Reviewer #1: Your study makes 3 important contributions. It describes a new species of Kentriodontidae that has clear affinities with Liolithax and Lophocetus, you conduct a large phylogenetic analysis of odontocetes including most kentriodontidae, and you investigate the biogeographic history of this group. I have attached a copy of your ms with detailed comments and suggestions for improvements. Below are what I consider to be the most important issues to address:

1) Taxonomic revisions: I am supportive of naming new groups to further discussions on Kentriodontid phylogeny. However, I strongly urge you to define your clades as well as diagnose them. This is important because further studies will likely find slightly different relationships, and definitions will help future authors apply your names to their trees. Phylogenetic definitions are, in my opinion, most helpful, and Paul Sereno has published several papers how to define such clades so that they are stable.

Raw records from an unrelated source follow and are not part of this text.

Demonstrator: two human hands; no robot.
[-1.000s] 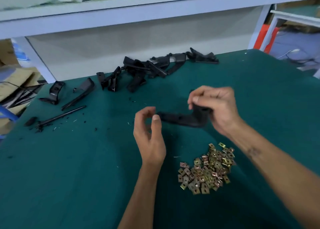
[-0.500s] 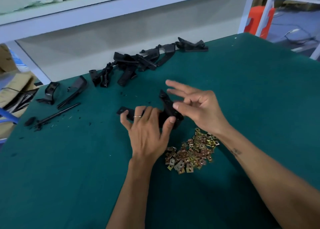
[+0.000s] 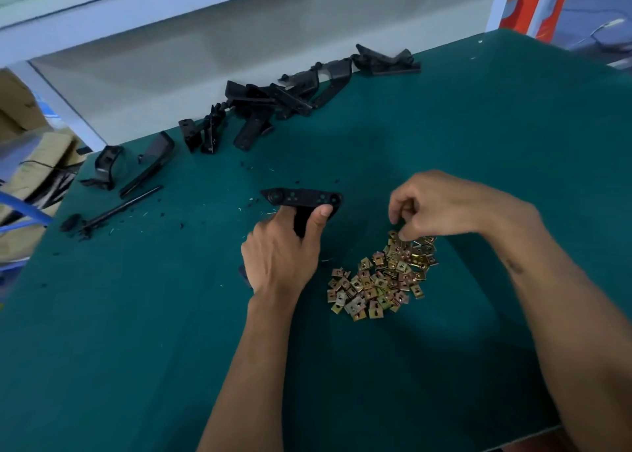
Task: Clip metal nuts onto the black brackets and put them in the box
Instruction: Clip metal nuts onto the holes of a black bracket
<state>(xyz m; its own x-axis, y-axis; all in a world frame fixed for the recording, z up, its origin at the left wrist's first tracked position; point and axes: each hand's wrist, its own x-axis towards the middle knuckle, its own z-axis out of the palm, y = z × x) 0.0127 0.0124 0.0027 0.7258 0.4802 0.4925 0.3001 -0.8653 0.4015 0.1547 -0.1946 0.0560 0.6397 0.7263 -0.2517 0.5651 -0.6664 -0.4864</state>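
Nut-picking is the step now: left hand [image 3: 280,256] grips a black bracket [image 3: 302,198] while right hand [image 3: 441,205] pinches at the metal nuts [image 3: 379,277] at five o'clock, and next one nut must clip onto the bracket.

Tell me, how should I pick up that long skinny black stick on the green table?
Pinch the thin black rod around its bare middle, coming straight down from above. It lies flat on the green mat, and black crumbs crowd its lower-left end, so the middle looks easiest.
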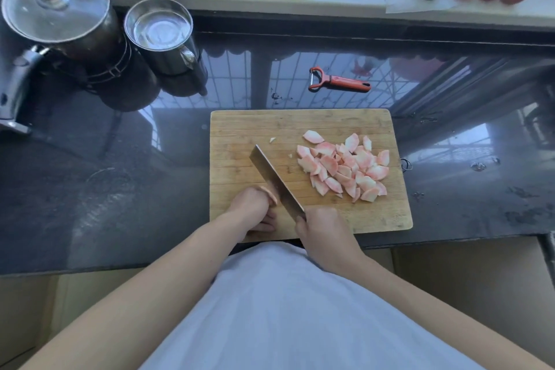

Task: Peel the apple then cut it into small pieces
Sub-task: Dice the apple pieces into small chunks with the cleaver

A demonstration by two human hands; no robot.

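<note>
Near the front edge of the cutting board (240,129), left hand (255,209) curled over the last apple chunk (269,193), right hand (322,234) gripping the knife (274,179), blade tilted against that chunk. Toward the board's right edge, a heap of apple pieces (345,167). Behind the board on the dark surface (90,189), a red peeler (338,80).

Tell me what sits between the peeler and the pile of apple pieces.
Head view: only dark countertop, then bare cutting board, lies between the peeler and the apple pieces.

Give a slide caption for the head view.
Right hand cleaves last apple chunk held by left hand on wooden chopping board.
</note>
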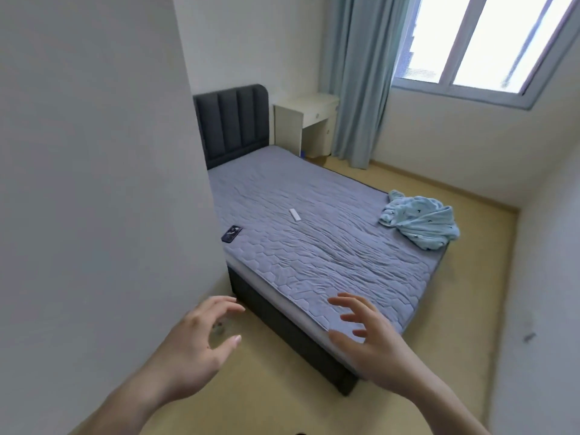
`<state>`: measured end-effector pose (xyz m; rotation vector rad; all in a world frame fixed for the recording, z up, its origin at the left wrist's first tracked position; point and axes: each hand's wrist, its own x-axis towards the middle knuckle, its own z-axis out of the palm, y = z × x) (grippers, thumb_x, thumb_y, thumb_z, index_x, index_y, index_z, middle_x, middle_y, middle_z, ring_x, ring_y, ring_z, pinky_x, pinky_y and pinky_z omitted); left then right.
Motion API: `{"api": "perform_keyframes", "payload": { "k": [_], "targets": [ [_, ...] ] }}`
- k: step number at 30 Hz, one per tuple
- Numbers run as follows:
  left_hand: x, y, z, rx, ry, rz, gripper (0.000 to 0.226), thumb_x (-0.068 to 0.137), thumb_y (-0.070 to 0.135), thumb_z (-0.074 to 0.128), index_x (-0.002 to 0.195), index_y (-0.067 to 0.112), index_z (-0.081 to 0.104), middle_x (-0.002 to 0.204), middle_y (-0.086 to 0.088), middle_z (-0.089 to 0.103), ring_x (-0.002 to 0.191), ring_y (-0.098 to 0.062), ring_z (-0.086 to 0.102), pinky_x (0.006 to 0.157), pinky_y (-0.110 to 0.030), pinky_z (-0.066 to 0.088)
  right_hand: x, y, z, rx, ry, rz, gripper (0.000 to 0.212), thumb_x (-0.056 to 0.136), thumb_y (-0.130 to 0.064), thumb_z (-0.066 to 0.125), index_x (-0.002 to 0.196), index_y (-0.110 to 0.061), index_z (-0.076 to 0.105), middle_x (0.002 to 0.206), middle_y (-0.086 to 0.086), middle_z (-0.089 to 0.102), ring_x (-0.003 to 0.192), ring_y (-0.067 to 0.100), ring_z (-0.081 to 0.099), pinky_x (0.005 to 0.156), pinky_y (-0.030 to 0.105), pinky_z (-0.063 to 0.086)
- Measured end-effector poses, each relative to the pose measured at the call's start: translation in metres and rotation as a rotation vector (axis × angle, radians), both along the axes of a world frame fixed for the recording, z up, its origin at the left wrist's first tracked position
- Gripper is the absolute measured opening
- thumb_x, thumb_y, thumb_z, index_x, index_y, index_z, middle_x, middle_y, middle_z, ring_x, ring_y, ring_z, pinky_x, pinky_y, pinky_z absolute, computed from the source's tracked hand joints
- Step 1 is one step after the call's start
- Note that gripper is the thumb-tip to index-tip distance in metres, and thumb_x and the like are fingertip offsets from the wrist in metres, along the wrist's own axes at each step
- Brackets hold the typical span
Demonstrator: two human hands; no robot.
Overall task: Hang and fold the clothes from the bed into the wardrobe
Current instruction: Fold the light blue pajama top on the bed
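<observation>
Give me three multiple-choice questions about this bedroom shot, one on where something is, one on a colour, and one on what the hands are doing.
1. Where does the crumpled garment lie on the bed?
A. Against the headboard
B. At the foot-end corner nearer the window
C. On the floor by the desk

2. What colour is that garment?
A. Light blue
B. Red
C. Black

3. What state are the left hand and right hand in?
A. Both gripping the garment
B. One holds the phone
C. Both open and empty

Answers:
1. B, the garment sits at the far corner of the mattress, away from the headboard and on the side of the window.
2. A, it is pale blue with small dark marks.
3. C, the fingers are spread with nothing in them, and the phone lies on the bed.
</observation>
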<state>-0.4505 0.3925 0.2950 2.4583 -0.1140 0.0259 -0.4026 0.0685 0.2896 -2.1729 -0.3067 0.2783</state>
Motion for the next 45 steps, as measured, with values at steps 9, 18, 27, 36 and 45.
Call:
{"api": "perform_keyframes", "payload": {
  "k": [9, 18, 27, 36, 45],
  "targets": [
    [0.214, -0.124, -0.009, -0.037, 0.016, -0.288, 0.035, 0.092, 0.036, 0.071, 0.125, 0.043, 0.060, 0.135, 0.035, 0.048, 0.129, 0.011, 0.044, 0.100, -0.014, 0.043, 0.106, -0.129, -0.001, -0.002, -0.019, -0.289, 0.042, 0.091, -0.048, 0.071, 0.127, -0.060, 0.053, 0.138, -0.040, 0.043, 0.119, -0.013, 0.052, 0.097, 0.023, 0.050],
    [0.351, -0.302, -0.005, 0.018, 0.027, -0.562, 0.039, 0.094, 0.043, 0.068, 0.131, 0.041, 0.057, 0.139, 0.029, 0.046, 0.130, 0.006, 0.044, 0.107, -0.016, 0.035, 0.171, -0.267, -0.022, 0.032, -0.018, -0.524, 0.043, 0.091, -0.032, 0.077, 0.125, -0.051, 0.058, 0.139, -0.032, 0.048, 0.113, -0.014, 0.057, 0.091, 0.020, 0.052],
    [0.444, -0.424, -0.023, -0.010, 0.065, -0.394, 0.031, 0.092, 0.033, 0.073, 0.121, 0.039, 0.063, 0.130, 0.029, 0.052, 0.123, 0.009, 0.049, 0.096, 0.002, 0.029, 0.306, -0.411, -0.033, 0.006, 0.031, -0.366, 0.040, 0.093, -0.039, 0.074, 0.124, -0.055, 0.054, 0.135, -0.038, 0.044, 0.118, -0.009, 0.056, 0.092, 0.015, 0.050],
    [0.501, -0.504, -0.031, -0.006, 0.112, -0.204, 0.032, 0.093, 0.034, 0.072, 0.122, 0.039, 0.063, 0.132, 0.030, 0.052, 0.125, 0.012, 0.048, 0.103, -0.006, 0.031, 0.451, -0.516, -0.041, 0.011, 0.080, -0.187, 0.041, 0.088, -0.053, 0.070, 0.126, -0.057, 0.054, 0.132, -0.038, 0.046, 0.118, -0.009, 0.054, 0.096, 0.021, 0.051],
    [0.616, -0.537, -0.065, -0.029, 0.173, -0.027, 0.035, 0.091, 0.030, 0.073, 0.121, 0.042, 0.061, 0.131, 0.034, 0.050, 0.120, 0.018, 0.046, 0.096, -0.006, 0.034, 0.594, -0.559, -0.075, 0.001, 0.160, -0.037, 0.052, 0.075, -0.072, 0.061, 0.125, -0.059, 0.053, 0.131, -0.045, 0.041, 0.119, -0.011, 0.053, 0.090, 0.013, 0.047]
  ]
}}
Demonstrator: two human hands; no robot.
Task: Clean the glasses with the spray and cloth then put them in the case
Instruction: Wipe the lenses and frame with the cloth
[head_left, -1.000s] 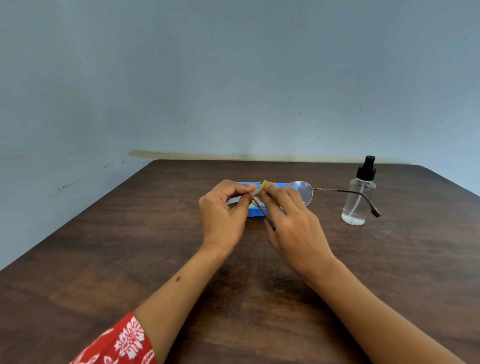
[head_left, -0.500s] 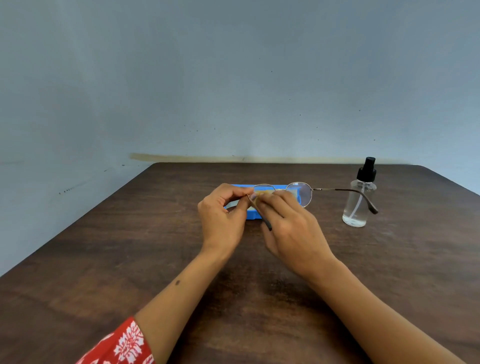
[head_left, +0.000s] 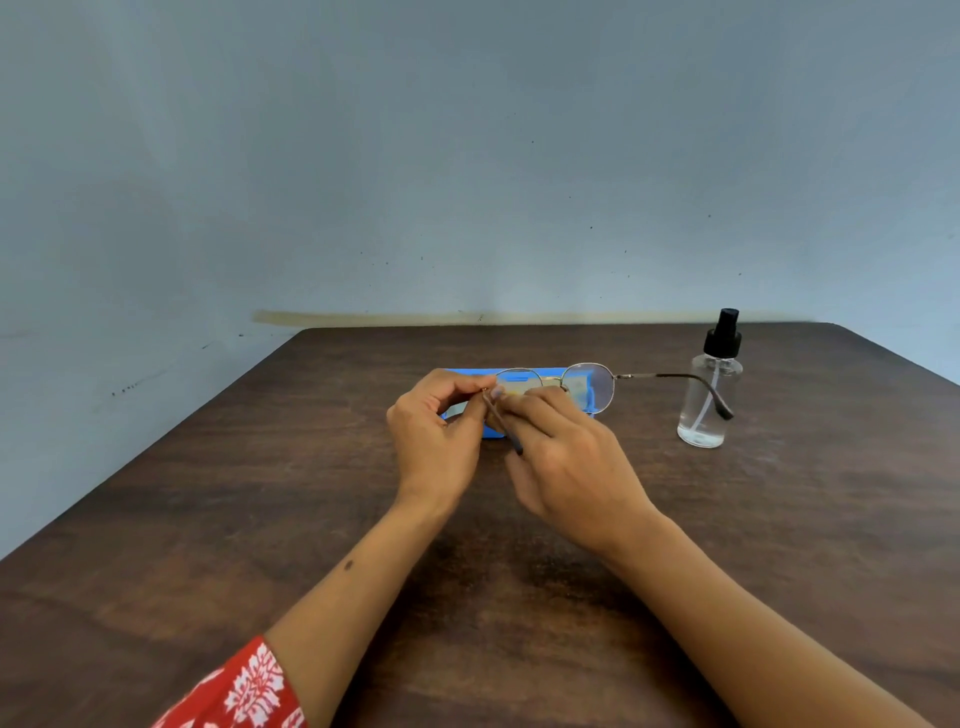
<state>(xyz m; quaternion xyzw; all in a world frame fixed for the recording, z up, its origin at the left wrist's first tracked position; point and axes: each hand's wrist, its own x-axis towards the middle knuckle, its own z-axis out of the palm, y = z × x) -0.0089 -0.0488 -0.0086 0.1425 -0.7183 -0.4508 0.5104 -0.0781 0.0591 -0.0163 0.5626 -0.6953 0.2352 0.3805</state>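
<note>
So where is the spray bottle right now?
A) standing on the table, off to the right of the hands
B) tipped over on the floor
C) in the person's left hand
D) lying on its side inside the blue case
A: the spray bottle stands upright on the table, to the right of both hands, and neither the left hand nor the right hand touches it.

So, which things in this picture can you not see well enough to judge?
- Cloth: head view, only a yellow sliver shows; right hand fingers cover it.
- Case: both hands hide most of it, so open or shut is unclear.
- Left lens: partly behind left hand; cleanliness too small to tell.
- Bottle: liquid level unclear.
</note>
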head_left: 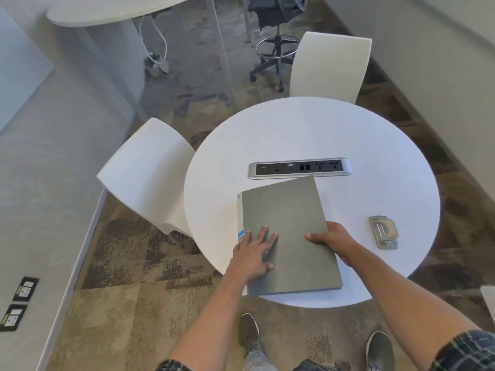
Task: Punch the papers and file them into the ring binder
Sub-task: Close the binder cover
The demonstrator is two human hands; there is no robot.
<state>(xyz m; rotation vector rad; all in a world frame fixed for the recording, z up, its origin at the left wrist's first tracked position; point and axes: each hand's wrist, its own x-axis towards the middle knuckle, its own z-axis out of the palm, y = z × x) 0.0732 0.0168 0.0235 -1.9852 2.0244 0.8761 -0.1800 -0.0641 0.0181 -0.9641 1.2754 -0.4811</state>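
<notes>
A closed grey ring binder (286,223) lies on the round white table (348,135), its near end jutting past the table's front edge. My left hand (253,254) rests flat on the cover near the spine, fingers spread. My right hand (330,242) grips the binder's right edge, thumb on top and fingers under the cover. A grey metal hole punch (383,231) sits on the table to the right of the binder, apart from both hands. A white strip with a blue mark (240,223) shows along the binder's left edge. No loose papers are visible.
A silver power-socket strip (299,168) is set into the table just beyond the binder. White chairs stand at the left (150,172) and at the far side (332,65). A black stool (276,36) stands further back. My shoes show on the carpet below.
</notes>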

You should also describe more of the existing literature concerning named taxa for clades within Kentriodontidae. For example de Muizon 1988 has a phylogeny of kentriodontids and uses the subfamilies Kentriodontinae, Lophocetinae, and Pithanodelphinae. You should discuss more how your results correspond to this earlier work.

Finally I think you need to explain more your reasoning on why a new superfamily is needed. Historically the clade you name Kentriodontoidea has been referred to as Kentriodontidae. In the ms you place kentriodontids in quotes, which usually indicates a paraphyletic assemblage. However your study actually supports its monophyly. I am assuming you did this because you are distinguishing the traditional definition from your new one. I would also encourage you to revise the diagnosis for Kentriodontidae in this paper, in addition to your new family Delphinodontidae.

2) In the methods section you need to detail how you conducted searches used to estimate Bremer support and bootstrap values.

3) I am not familiar with the program used for ancestral state reconstructions, but it seems important to describe how you (or the program) differentiates vicariance from dispersal. I am not saying that vicariance is impossible in the marine environment, but seems like dispersal might be more common.

4) In the description it is unclear how your are using the term presphenoid and how it might relate to the ethmoid. I suggest you clarify your meaning and refer to Ichishima 2016 for the most recent discussion of the homology of bones in this region.

5) In File S1 Fig. S2 looks corrupted, or maybe there are two trees, ones pasted over the other?

Best,

Jonathan Geisler

Reviewer #2: Dear editors and authors,

please excuse my tardy reply, and thank you very much for your patience in waiting for my review.

I have read over the above paper and support its publication on PLOS ONE after suitable moderate revisions.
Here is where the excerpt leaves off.